Action item.
Return, from the lines below, each one that includes the word "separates".

Exercise materials.
┄┄┄┄┄┄┄┄┄┄

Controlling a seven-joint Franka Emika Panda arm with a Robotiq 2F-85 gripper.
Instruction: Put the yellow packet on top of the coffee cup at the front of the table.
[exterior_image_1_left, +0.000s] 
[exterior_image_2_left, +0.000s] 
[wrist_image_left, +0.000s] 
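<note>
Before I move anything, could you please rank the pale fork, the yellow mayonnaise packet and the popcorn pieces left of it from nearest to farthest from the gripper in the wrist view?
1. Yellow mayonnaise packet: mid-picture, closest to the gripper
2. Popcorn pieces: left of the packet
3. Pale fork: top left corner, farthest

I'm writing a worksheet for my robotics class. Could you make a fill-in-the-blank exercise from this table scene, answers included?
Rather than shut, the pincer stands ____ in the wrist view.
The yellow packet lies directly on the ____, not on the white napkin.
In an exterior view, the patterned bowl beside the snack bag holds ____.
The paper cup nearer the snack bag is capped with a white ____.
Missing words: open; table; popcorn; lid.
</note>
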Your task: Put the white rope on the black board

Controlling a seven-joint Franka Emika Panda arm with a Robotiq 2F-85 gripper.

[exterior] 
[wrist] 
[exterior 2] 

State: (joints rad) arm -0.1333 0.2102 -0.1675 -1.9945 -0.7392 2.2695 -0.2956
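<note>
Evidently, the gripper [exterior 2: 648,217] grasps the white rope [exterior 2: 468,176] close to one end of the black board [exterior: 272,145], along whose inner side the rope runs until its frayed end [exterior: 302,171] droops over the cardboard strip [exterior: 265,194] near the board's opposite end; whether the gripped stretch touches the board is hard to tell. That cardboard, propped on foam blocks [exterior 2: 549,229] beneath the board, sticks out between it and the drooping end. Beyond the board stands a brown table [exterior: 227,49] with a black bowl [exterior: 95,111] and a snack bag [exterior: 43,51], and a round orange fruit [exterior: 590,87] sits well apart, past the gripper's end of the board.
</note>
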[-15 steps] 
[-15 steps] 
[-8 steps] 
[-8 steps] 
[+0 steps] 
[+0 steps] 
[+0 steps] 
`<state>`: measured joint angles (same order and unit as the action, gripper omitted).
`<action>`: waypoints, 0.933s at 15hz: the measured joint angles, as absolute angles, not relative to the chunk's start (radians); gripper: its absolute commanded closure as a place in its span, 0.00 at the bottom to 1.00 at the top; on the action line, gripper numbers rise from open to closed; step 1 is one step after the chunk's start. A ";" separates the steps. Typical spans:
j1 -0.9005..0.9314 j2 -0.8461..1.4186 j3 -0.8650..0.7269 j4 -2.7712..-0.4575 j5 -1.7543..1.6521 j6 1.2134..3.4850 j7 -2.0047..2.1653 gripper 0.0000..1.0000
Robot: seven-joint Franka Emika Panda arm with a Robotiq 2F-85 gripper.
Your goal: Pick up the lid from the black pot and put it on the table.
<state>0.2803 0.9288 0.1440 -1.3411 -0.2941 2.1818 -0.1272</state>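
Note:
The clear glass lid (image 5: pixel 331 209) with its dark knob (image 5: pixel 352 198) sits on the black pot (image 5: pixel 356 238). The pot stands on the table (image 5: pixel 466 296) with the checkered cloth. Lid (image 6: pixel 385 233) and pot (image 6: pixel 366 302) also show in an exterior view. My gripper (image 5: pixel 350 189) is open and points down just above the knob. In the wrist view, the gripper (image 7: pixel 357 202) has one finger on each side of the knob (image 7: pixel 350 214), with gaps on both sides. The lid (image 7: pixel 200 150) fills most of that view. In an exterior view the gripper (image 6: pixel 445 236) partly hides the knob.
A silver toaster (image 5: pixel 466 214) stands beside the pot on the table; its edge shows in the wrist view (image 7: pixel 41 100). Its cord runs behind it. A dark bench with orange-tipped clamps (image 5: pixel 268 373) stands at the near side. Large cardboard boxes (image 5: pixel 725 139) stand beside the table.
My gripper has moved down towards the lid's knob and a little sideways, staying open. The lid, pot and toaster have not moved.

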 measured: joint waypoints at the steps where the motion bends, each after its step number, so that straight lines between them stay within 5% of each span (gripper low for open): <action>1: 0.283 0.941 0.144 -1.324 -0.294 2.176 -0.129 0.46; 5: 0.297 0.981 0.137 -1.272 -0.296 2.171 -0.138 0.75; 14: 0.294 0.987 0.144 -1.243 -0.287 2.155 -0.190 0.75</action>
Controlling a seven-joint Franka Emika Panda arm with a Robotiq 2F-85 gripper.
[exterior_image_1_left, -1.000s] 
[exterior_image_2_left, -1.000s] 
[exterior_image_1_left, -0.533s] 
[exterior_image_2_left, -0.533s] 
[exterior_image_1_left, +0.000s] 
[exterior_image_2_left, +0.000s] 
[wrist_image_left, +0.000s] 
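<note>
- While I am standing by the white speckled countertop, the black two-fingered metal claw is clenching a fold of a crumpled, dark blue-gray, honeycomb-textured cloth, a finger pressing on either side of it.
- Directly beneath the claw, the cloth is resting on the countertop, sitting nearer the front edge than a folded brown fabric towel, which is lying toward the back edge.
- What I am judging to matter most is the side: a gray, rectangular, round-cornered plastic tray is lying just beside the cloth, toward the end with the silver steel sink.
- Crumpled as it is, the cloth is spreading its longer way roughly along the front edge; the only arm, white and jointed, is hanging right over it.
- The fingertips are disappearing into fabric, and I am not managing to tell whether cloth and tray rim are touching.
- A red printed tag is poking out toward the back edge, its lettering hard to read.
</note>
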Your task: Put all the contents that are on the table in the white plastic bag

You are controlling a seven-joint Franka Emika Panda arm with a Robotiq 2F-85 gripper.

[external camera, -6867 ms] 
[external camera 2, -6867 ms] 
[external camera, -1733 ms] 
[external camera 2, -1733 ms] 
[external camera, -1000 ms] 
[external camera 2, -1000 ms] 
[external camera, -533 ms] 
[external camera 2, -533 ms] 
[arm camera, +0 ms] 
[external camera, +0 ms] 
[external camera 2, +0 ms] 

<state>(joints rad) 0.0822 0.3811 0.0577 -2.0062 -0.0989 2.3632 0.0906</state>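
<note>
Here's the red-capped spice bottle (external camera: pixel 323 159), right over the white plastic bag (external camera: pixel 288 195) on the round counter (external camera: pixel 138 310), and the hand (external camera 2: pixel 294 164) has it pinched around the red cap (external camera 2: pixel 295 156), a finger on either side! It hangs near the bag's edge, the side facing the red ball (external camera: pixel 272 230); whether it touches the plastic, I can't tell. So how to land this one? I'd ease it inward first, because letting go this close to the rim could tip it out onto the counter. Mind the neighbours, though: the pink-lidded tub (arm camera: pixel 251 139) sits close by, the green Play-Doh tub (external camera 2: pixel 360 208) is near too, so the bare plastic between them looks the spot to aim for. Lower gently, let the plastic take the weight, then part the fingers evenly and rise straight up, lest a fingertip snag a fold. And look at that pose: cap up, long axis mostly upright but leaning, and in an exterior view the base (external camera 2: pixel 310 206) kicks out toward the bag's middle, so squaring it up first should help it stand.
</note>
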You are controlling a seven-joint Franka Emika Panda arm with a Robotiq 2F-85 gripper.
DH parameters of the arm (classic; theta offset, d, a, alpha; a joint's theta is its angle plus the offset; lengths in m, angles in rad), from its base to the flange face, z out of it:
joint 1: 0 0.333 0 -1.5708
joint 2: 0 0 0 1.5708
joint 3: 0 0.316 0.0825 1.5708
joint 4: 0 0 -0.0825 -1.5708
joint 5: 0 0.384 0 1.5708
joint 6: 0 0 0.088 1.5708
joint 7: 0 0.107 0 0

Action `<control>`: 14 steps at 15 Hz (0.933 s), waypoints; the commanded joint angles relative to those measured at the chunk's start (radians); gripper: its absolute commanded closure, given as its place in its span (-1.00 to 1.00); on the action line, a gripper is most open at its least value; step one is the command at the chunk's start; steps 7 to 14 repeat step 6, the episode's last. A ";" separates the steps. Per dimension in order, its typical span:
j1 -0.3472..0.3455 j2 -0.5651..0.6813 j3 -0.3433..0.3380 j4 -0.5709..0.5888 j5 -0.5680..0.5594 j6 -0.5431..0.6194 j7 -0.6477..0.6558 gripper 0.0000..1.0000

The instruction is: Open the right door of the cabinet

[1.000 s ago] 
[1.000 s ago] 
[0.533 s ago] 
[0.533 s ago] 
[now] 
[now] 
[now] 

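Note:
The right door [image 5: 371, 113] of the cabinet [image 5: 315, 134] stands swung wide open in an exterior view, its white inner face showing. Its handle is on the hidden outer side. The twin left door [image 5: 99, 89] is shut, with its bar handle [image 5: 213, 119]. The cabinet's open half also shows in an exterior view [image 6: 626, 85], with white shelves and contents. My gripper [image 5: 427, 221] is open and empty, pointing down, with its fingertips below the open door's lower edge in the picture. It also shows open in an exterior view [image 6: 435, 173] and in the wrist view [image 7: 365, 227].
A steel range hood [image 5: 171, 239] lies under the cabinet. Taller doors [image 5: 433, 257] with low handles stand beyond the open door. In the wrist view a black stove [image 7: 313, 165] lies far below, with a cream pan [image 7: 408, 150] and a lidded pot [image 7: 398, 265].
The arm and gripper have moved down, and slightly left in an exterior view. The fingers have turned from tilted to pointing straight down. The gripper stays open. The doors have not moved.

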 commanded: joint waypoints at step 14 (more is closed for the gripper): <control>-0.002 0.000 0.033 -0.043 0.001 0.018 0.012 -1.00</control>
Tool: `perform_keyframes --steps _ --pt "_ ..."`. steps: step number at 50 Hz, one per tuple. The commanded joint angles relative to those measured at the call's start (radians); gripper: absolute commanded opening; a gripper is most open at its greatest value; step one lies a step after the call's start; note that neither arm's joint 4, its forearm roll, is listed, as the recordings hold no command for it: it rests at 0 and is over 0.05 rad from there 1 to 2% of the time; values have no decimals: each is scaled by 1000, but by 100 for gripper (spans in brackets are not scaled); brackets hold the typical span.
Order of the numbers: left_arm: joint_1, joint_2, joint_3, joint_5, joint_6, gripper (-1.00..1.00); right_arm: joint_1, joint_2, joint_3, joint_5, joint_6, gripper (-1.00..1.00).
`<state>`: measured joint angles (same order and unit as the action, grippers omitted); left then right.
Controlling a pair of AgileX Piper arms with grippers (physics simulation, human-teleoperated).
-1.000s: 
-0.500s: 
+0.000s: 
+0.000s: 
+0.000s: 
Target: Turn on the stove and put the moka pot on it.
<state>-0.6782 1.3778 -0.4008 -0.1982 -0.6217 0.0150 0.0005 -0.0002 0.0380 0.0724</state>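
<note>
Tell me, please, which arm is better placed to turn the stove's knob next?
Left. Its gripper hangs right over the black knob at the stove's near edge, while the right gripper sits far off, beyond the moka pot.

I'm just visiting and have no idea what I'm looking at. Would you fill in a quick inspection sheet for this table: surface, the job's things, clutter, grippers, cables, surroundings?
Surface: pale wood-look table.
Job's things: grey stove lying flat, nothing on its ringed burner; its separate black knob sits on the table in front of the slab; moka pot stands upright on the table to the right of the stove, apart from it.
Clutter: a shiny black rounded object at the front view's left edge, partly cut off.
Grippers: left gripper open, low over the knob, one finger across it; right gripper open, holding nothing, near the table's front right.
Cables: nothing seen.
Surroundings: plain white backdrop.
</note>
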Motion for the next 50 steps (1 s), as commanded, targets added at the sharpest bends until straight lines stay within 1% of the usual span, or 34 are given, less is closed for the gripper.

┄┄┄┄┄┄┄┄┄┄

Finished exercise.
`<action>`: waypoints, 0.933s at 15hz: the measured joint angles, as absolute angles, not relative to the chunk's start (radians); gripper: its absolute commanded closure as a place in its span, 0.00 at the bottom to 1.00 at the top; on the action line, gripper numbers rise from open to closed; step 1 is one step after the chunk's start. A ";" separates the steps. Typical spans:
Action `<control>`: 14 steps at 15 Hz (0.933 s), waypoints; the commanded joint angles relative to those measured at the chunk's start (radians); gripper: its absolute commanded closure, given as its place in its span (-1.00 to 1.00); on the action line, a gripper is most open at its least value; step one is the command at the chunk's start; steps 7 to 14 repeat step 6, the episode's last. A ";" separates the steps. Per dimension in order, its typical span:

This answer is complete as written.